Recorded data>
"""
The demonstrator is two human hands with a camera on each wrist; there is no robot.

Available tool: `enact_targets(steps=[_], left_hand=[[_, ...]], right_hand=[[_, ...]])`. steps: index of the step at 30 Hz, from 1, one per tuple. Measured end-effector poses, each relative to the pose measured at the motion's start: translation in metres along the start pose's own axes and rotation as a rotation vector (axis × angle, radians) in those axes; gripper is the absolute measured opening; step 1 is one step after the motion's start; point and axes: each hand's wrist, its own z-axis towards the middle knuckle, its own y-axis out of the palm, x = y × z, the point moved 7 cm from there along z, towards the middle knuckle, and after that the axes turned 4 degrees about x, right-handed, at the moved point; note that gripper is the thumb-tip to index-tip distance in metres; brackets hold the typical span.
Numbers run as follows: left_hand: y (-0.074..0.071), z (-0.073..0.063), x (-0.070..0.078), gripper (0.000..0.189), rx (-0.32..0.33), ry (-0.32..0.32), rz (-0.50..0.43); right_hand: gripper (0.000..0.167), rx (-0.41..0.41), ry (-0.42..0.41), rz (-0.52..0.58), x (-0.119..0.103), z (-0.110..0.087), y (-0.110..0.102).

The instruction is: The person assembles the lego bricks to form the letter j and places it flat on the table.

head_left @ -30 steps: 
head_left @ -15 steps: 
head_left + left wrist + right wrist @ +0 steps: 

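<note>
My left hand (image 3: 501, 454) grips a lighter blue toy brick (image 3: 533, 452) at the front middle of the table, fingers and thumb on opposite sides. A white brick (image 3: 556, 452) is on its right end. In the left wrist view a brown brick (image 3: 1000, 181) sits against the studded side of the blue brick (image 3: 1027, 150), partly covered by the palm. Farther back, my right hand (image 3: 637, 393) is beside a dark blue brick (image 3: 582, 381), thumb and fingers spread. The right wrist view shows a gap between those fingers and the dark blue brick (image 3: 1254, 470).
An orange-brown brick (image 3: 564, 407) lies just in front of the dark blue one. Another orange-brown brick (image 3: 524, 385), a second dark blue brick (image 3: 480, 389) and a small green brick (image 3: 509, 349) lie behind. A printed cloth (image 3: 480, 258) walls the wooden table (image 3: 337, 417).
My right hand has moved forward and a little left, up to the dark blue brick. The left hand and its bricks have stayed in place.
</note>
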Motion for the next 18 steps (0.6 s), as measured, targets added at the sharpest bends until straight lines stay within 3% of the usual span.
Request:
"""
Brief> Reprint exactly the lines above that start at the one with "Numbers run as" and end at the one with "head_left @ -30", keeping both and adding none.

Worked solution>
Numbers run as follows: left_hand: y (-0.074..0.071), z (-0.073..0.063), x (-0.070..0.078), gripper (0.000..0.189), rx (-0.32..0.33), ry (-0.32..0.32), rz (-0.50..0.43); right_hand: gripper (0.000..0.167), rx (-0.41..0.41), ry (-0.42..0.41), rz (-0.52..0.58), x (-0.119..0.103), z (-0.110..0.087), y (-0.110..0.102).

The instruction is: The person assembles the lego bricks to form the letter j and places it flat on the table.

head_left @ -30 steps: 

That completes the answer to the exercise.